A lot more lives lost to CHD. But what about years of quality life?
Around 65% of CHD deaths are in the over 75s, a loss of around 5 years of life, the next 17% in the over 65s, around 15 years. 8% of CHD deaths are in the over 55s. That’s 25+ years of potential life lost, pretty crazy.
Cycle deaths can occur at any age however. If you’re 20 and get hit by an HGV, that’s 60+ years lost!
I don’t want to belittle the tragedy of dying at 75 from a heart attack. It is indeed tragic, and you should do what you can to avoid it. It can’t be compared to being struck down in your prime of life however.
Years of quality life, isn’t just about life or death either.
A cycling accident doesn’t necessarily result in either just a few scratches, or death, there’s a spectrum in between.
Around 3500 cyclists are seriously injured every year.
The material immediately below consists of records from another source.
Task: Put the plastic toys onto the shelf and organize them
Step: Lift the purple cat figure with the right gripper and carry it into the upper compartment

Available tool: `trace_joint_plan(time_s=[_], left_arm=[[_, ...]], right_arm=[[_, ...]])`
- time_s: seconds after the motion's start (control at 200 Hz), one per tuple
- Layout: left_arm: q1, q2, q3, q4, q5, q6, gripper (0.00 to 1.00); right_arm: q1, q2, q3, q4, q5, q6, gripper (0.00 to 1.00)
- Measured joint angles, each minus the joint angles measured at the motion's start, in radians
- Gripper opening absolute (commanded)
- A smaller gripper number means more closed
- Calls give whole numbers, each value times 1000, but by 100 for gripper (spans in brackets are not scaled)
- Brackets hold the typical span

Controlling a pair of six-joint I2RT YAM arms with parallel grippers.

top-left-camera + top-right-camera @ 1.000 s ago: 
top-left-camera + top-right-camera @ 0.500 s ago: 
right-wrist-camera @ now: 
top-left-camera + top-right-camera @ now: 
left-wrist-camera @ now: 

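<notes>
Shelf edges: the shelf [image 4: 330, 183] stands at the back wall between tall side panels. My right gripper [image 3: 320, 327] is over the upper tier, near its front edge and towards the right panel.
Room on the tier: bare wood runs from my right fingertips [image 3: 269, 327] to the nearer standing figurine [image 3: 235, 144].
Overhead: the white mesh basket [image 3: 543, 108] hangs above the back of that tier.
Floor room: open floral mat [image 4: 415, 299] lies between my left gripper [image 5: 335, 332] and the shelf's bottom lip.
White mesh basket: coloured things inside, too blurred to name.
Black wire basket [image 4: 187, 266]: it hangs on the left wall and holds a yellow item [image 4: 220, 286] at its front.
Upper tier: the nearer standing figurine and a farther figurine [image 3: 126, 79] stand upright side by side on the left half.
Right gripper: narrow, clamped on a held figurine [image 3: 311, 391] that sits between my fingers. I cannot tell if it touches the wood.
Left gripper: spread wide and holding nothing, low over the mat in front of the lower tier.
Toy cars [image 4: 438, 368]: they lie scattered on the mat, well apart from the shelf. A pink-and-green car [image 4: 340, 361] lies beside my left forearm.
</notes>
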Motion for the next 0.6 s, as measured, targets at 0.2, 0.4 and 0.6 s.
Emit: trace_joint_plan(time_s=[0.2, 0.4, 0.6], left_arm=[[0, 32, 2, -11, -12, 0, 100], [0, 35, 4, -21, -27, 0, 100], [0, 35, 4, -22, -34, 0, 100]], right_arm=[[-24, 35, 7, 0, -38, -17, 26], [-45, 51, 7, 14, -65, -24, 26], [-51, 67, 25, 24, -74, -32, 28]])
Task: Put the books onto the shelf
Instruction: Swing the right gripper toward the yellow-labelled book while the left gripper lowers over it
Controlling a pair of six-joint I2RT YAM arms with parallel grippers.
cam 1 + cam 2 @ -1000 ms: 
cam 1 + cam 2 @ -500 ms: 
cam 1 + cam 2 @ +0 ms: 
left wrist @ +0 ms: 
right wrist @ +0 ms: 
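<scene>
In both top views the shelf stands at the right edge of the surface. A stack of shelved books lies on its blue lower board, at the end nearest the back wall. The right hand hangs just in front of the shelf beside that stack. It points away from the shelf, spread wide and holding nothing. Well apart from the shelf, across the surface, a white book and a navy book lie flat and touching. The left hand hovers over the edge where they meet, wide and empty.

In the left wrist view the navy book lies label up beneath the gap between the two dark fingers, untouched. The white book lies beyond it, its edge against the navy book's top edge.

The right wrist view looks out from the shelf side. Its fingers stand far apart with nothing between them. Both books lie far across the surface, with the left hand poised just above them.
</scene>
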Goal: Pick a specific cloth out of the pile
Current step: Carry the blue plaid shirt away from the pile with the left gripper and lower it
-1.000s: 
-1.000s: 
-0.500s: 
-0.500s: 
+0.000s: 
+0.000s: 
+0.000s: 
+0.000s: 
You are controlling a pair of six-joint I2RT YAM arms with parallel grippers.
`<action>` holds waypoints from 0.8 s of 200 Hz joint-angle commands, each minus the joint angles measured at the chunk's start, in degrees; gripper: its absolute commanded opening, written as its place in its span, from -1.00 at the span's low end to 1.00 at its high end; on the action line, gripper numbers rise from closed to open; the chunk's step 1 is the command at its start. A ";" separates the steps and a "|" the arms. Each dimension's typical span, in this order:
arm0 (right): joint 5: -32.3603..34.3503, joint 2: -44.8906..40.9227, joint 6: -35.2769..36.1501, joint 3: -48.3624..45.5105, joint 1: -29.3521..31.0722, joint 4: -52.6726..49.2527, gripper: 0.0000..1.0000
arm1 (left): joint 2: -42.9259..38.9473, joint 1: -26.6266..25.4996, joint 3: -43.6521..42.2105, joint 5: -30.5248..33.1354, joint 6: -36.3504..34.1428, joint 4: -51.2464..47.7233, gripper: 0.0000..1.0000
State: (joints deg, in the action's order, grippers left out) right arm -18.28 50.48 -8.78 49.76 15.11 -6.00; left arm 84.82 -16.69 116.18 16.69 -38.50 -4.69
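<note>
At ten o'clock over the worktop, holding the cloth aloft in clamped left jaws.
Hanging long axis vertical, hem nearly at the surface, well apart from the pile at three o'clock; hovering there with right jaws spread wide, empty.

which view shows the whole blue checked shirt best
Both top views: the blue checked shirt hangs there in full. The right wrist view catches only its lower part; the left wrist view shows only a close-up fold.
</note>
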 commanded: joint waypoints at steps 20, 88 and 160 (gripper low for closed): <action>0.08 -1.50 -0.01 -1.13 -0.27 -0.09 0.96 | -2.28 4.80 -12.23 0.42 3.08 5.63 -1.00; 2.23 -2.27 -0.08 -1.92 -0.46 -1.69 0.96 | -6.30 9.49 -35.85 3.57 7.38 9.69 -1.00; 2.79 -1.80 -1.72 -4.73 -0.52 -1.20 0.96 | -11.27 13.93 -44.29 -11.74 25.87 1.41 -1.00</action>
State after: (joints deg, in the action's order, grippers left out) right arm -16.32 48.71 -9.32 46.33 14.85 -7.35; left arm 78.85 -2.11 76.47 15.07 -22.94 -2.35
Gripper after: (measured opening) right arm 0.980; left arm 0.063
Brain damage, paralysis, loss of limbs, the human body does not come off well in high-speed collisions involving concrete roads and tons of metal, even if you’re a gluten-free raw paleo vegan keto crossfitter!
My aim is not to put you off cycling. On the contrary, I’m going to try to persuade you in a moment, I just want to make sure you’re doing it for the right reasons (and safely).
There’s still no hard evidence that it’s really going to make a difference in the grand scheme of things, and if it does, it’s probably going to be the difference between dying at 80 instead of 78.
The chance of 2 years of extra life is nothing to be sniffed at, but is it worth gambling 40 the or more years you might lose via a traffic accident, no matter how small that risk is?
I would say, no, probably not.
Don’t put your bike on ebay just yet!
Sorry for all the horrible, depressing, potentially off-putting statistics there.
Let me stress, in the grand scheme of things, cycling isn’t actually that dangerous.
Pedestrians actually have a higher risk of being killed in a traffic accident than cyclists (though cyclists have a far greater risk of serious injury).
It should also be noted, that by far the majority of cycling deaths are on country roads. That is to say, most likely these are not cycle commuters, but leisure cyclists out for bike rides for fun.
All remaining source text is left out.